As one of London’s major attractions, we thought the London Eye deserved an article all to itself. This icon of the London skyline is located on the southern bank of the Thames River in Lambeth, just opposite Westminster. That means the Eye boasts close-up views of Parliament House and Big Ben, but you can spot almost every famous London landmark from your London Eye capsule if you look hard enough! Here are a few interesting facts we bet you didn’t know about the famous London Eye.
- The London Eye is 394 feet in diameter, but the view stretches much further than that. On a clear day you can see for up to 25 miles in every direction. Look to the west and you might even spot Windsor Castle, where the Queen lives for much of the year. It’s not the highest lookout in London, though; that spot belongs to the viewing platform at the Shard, the dramatic pointy skyscraper that towers over the city.
- There are 32 Plexiglas capsules on the London Eye – one for every borough in London. Each one weighs the same as 1,052,631 pound coins. However, they’re numbered from 1-33 – number 13 is skipped because of the superstition that 13 is unlucky. This is a common tradition around the UK, and you’ll even see it in hotels near Piccadilly Circus; London is a very old city and some things just stick.
- The London Eye definitely punches above its weight as a tourist attraction. Each year it sees 3.5 million visitors: that’s more than the Pyramids of Giza or the Taj Mahal. It helps that the Eye is very easy to reach – just a short walk from Southwark or Westminster tube stations. In fact it’s so popular that British supermodel Kate Moss has reportedly been on it a total of 25 times.
- Industry professionals appreciate the Eye too. It won over 30 awards between 2000 and 2012 for best design, attraction, ride, experience, and more. It was designed by three of Britain’s leading architects who did their best to create a memorable, crowd-pleasing attraction.
- Despite being known as a ferris wheel, the London Eye is technically a cantilevered observation wheel. That means the wheel rotates around one beam instead of two.

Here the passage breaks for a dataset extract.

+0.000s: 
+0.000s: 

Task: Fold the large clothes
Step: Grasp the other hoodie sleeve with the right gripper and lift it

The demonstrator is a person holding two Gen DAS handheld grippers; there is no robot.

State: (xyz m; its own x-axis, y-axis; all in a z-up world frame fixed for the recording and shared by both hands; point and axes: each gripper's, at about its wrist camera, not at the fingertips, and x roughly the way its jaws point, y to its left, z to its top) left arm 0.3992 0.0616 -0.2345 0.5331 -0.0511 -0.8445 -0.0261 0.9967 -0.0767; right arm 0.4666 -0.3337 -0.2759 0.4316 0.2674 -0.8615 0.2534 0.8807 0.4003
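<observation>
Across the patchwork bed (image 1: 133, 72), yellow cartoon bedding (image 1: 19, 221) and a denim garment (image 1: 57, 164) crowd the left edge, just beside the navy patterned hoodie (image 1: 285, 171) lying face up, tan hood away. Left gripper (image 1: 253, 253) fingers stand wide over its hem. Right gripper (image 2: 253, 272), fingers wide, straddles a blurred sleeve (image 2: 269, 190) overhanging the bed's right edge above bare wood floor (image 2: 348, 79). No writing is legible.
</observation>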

- The Eye is constantly moving during operating hours – it never stops rotating. The reason that people are able to get on and off the ride is that it moves at a snail’s pace of 26cm/second, so that it completes one full revolution every half an hour. That gives you plenty of time to see the view from every point on the wheel!
- The wheel is often lit up in special colours to promote sponsors or celebrate important national events. At the moment its default colour is red because its main sponsor is Coca-Cola, but in the past it has turned red, white and blue for Prince William and Kate Middleton’s wedding, and pink in 2005 to celebrate the legalising of gay civil partnerships. Its prominent position on the London skyline has given it a starring role in plenty of movies and TV shows, including the first episode of the Doctor Who reboot in 2005.
- It’s not the first big wheel that London has seen. Between 1895 and 1906, the Great Wheel saw 2 million visitors. It was demolished in1907, having seen just under half the number of people in a decade that the current London Eye sees in one year. How times have changed.
- If you want to add a little glamour to your London Eye experience, you can book a VIP capsule experience. They come with priority boarding, champagne, and a selection of extras like chocolate or wine tasting – plus you get your capsule all to yourself. Nothing like a private pod, VIP treatment and a spectacular view to make you feel pampered and romantic…
- And if that’s not enough, you can also ride the London Eye late into the night on Valentine’s Day. The wheel stays open especially for couples since riding it is known to be a popular date-night activity. Be sure to book in advance to avoid disappointment – you don’t want to be rushing through your Valentine’s dinner to make it to the ride on time. The key to romance, after all, is taking it slow – just like the London Eye.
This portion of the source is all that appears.